06 January 2014

Words from ancient Gaulish

"It is a shame that so much of what remains of ancient Gaulish is the linguistic equivalent of a spoil heap.  Even the dozen words that entered English by various routes seem to confirm the Roman view of a downwardly mobile race of simpletons and trouble-makers: bucket, car, crock, crockery, dad, flannel, gaol, gob, noggin, peat, slogan and truant."
That observation comes from a book I just finished reading - The Discovery of Middle Earth: Mapping the Lost World of the Celts.  It's a scholarly work that gave me a better insight into the world of pre-Roman Europe.  Since the Celts left almost no written records, the author uses the geography of their road systems as a marker of their scientific expertise.  Some clippings:
"Fifty generations ago the cultural empire of the Celts stretched from the Black Sea to Ireland and the Highlands of Scotland.  In six hundred years, the Celts had produed some of the finest artistic and scientific masterpieces of the ancient world.  In 58 BC, Julius Caesar marched over the Alps, bringing slavery and genocide to western Europe.  Within eight years the Celts of what is now France were utterly annihilated, and in another hundred years the Romans had overrun Britain.  It is astonishing how little remains of this great civilization." (from the cover blurb)

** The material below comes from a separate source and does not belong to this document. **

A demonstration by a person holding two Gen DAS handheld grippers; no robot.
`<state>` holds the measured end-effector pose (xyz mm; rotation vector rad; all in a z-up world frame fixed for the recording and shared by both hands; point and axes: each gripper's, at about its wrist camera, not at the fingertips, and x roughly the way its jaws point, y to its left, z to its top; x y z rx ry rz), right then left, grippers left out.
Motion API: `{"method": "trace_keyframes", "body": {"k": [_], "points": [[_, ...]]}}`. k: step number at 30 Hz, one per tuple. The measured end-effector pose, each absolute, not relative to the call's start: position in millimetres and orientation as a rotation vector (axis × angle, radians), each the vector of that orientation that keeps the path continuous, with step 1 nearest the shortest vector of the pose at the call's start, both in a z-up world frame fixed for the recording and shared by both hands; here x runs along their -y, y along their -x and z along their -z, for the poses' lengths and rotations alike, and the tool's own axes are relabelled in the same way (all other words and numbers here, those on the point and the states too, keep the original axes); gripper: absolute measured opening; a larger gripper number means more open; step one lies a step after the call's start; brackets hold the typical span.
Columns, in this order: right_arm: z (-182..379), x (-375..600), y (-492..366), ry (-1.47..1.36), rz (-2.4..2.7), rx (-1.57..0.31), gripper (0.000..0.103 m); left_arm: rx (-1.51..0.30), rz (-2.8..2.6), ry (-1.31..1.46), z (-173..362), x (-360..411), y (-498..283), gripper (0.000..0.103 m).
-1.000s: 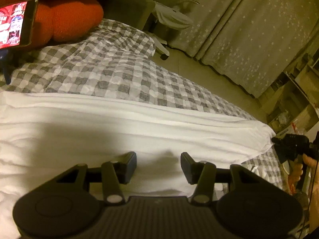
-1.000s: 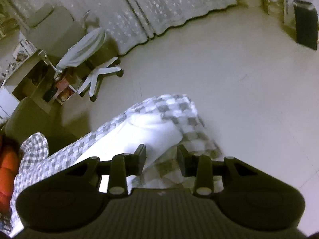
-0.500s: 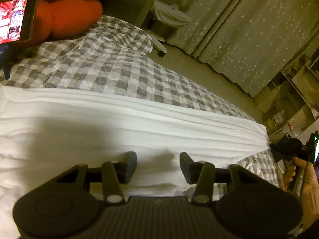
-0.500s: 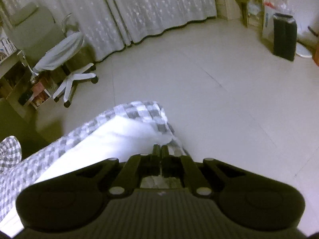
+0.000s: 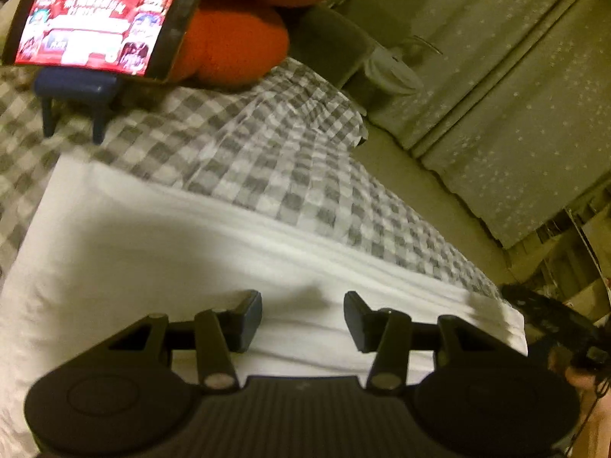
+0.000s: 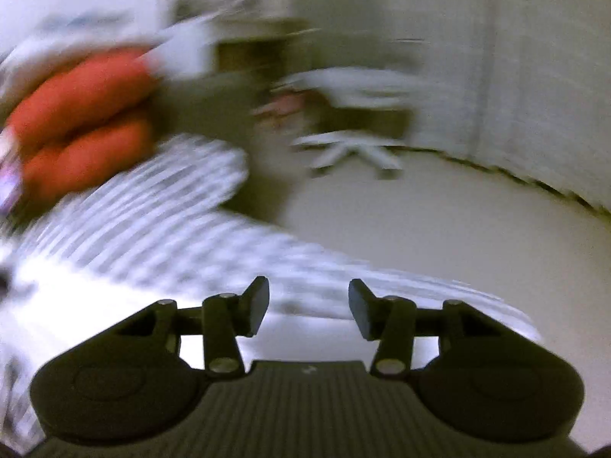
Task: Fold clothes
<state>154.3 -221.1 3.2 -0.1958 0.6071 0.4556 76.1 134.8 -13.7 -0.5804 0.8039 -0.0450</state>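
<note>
Left wrist view shows the white garment (image 5: 198, 267) lying flat on the bed (image 5: 290, 175), directly under and ahead of my left gripper (image 5: 303, 318). Its long axis runs across the bed, from the near left edge toward the far right end, where the cloth narrows close to the bed's edge beside the floor. My left gripper stands half open over the middle of the cloth, nothing between its jaws and no pinch on the fabric.

My right gripper (image 6: 308, 307) has just been opening; its jaws stand apart with nothing between them. Its view is badly smeared, but the white cloth shows below and to the left of the jaws, with the checked cover beyond. In the left view I see that gripper as a dark shape at the right end of the garment, so my right hand is the nearer one to that end and my left to the middle and left end.

I judge the next fold needs each gripper to take an end and bring it along that long axis.

Count: one white garment, one bed, two grippers, one phone (image 5: 95, 26) on a stand at the bed's far left corner, one orange cushion (image 5: 236, 38), one swivel chair (image 6: 351, 114).
</note>
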Motion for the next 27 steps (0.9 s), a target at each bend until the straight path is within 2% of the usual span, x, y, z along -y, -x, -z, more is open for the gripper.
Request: {"method": "trace_keyframes", "body": {"k": [7,13,14,15,16,23,27], "points": [[18,139,-167,0.285,-0.652,-0.672,0.051,-0.776,0.072,0.486,10,-112,-56,0.048],[32,106,-171,0.386,-0.694,-0.701,0.049,-0.806,0.106,0.407,14,-97,-53,0.048],[32,104,-171,0.393,-0.697,-0.694,0.031,-0.815,0.108,0.407,16,-96,-54,0.048],[31,101,-170,0.408,-0.699,-0.688,0.008,-0.813,0.109,0.395,15,-95,-53,0.048],[30,98,-170,0.424,-0.702,-0.683,0.001,-0.811,0.109,0.388,14,-94,-52,0.048],[18,90,-180,0.439,-0.589,-0.597,0.000,-0.814,0.108,0.358,14,-88,-47,0.048],[38,78,-185,0.493,-0.562,-0.607,0.000,-0.817,0.109,0.369,14,-91,-47,0.048]]}}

"The cultures known as Celtic belong to the forbiddingly named Iron Age, which was also the age of precision insruments, high-speed transport, crop rotation and land management, intellectual education of the young and the first European towns." (xv)

"Tribes who used perishable materials where the Romans used stone, and who recorded their histories in nothing more durable than brain tissue, are unlikely to be seen as sophisticated precursors of the modern world." (xvii)
I've not added it to my recommended books category because it's a bit "TMI" on the solstice lines and road networks, but it will be of interest to those who want to learn more about the Druids and this period of European history.

3 comments:

  1. heh. i sporadically study englisc, or for the specific minded, west saxon literary dialect. you can sort of see how it evolved into chaucerian english, but a lot of it is a mystery. apparently its closest living relative is icelandic.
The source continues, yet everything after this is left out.